Iced Earth - Dystopia
2011, Century

1. Dystopia
2. Anthem
3. Boiling Point
4. Anguish of Youth
5. V
6. Dark City
7. Equilibrium
8. Days of Rage
9. End of Innocence
10. Tragedy and Triumph

"I though you didn't like Iced Earth?" asked my wife after she found out I bought this CD. I had to inform her that that wasn't true. I like Iced Earth just fine when they're singing about something interesting. I've always loved Jon Schaffer's warp-speed riffs. Anyway, I was on vacation with some cash burning a hole in my pocket and I bought this. Dystopias, huh? Well... that could be interesting. As you can guess, the theme of this album concerns various dystopias in pop culture from V for Vendetta ("V") to Dark City ("Dark City"... duh). It definitely leans toward "book report" lyrics though. There's nothing here that's terribly thought provoking or memorable but nothing bad or cheesy either. Although Jon has some fascination with single mothers on this disc because they're mentioned in, like, three separate songs. The music is just alright as well. There are a lot of mid-paced songs which made me sad because, as I said, Jon is the master of super-fast picking. There are a couple of fast tracks ("Boiling Point" and "Days of Rage" specifically) but not as much as I would have hoped. New vocalist Stu Block does an admirable job on vocals. He sounds like a cross between Matt Barlow (in the lower register) and Tim "Ripper" Owens (in the upper register). Nothing to complain about there. Frankly, Dystopia is a perfectly pleasant metal album but it's nothing ground-breaking.

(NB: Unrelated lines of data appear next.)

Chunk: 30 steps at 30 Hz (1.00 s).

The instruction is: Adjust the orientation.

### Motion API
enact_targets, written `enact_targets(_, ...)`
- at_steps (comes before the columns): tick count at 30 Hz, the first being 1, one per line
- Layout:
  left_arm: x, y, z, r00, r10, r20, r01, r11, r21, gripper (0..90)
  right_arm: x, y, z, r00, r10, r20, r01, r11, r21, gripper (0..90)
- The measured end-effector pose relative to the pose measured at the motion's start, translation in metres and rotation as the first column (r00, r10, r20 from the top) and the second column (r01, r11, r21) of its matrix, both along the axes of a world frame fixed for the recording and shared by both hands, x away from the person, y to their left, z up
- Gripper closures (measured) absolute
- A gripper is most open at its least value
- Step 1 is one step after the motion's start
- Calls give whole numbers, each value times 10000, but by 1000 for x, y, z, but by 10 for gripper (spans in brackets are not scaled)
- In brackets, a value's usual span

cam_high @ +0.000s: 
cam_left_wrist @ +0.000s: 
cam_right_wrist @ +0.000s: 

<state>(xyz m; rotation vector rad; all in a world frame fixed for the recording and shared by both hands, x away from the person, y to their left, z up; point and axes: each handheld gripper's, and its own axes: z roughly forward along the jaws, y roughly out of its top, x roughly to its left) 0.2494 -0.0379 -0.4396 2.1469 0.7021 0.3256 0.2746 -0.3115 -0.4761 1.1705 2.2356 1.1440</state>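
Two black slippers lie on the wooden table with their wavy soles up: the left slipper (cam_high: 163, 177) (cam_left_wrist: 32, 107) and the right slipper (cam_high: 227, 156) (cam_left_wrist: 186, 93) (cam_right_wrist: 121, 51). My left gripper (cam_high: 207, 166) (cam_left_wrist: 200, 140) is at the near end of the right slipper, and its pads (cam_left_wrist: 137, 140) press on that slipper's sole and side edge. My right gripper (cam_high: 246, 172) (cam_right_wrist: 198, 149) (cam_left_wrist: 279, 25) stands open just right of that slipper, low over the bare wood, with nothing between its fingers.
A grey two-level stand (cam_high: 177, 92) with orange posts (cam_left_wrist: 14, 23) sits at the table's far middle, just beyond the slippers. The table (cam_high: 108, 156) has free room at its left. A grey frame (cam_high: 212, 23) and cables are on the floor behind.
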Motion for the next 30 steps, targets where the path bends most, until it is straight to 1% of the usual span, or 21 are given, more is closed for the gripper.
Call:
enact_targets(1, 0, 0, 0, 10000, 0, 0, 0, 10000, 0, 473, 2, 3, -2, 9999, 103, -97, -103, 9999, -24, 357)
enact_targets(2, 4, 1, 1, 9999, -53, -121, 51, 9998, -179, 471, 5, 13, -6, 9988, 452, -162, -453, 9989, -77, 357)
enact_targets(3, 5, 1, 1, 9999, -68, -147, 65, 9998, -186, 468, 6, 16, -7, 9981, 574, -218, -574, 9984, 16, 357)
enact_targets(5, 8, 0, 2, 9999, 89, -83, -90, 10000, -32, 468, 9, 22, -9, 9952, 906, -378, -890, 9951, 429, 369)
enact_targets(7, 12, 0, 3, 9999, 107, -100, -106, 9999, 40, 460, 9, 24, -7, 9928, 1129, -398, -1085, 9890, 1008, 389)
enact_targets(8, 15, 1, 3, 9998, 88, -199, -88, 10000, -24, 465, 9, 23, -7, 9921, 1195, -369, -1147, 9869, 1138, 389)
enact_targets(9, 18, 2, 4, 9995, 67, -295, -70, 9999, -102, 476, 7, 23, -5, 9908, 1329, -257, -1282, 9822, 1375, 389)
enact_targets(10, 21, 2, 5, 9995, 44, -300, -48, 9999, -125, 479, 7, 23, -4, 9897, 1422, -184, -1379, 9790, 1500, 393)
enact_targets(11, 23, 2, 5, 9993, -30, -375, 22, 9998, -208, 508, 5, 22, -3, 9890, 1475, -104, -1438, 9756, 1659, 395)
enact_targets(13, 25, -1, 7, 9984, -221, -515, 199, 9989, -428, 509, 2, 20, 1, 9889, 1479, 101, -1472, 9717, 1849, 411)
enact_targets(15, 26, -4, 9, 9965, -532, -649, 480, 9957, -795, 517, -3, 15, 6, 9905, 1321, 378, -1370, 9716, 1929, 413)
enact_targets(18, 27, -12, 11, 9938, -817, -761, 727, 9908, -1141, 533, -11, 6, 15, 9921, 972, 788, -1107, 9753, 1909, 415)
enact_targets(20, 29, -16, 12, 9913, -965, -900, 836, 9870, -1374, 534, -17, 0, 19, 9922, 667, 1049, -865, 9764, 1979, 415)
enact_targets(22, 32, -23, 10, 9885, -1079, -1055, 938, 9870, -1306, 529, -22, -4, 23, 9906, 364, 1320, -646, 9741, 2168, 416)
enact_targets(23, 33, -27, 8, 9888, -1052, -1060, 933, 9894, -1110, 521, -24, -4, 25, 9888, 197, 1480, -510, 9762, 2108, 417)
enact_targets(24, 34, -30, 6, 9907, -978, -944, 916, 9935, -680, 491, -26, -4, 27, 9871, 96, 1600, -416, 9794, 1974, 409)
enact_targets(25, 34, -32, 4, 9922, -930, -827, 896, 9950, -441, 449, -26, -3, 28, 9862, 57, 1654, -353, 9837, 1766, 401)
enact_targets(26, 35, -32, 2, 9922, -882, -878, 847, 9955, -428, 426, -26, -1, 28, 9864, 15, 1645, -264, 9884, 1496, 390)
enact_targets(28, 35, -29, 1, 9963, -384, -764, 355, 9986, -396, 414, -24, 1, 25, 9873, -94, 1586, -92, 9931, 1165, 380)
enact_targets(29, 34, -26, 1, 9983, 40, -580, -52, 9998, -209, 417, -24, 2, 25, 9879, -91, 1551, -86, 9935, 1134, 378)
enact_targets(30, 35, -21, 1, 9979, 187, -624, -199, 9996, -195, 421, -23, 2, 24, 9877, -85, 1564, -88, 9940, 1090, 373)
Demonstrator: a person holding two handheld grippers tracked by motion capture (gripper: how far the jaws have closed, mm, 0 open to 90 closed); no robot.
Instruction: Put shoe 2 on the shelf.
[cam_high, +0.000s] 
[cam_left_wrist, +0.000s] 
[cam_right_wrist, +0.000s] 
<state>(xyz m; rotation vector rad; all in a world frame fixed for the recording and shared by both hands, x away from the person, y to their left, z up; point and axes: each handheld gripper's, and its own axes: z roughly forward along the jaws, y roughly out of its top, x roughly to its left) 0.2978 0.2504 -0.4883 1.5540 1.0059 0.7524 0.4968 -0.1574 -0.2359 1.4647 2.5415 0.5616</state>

So... here's an update. I wrote the above a long time ago. I recently gave this one another shot because I've been reading how people say it's one of their best. Well... yes. They are correct. This is way better than I originally gave it credit for. I'm not sure what my problem was. Oh, and I also don't know where I got the whole "single mother" thing - it's just in "Anthem." Though I may have just assumed "Anguish of Youth" was about that too. Ugh! I'm keeping this up here, but I'm a little embarrassed. Oh well...  I like it plenty now!

Useless Fact: There is a special edition of this album with some extra tracks: "Soylent Green," "Iron Will," and another mix of "Anthem."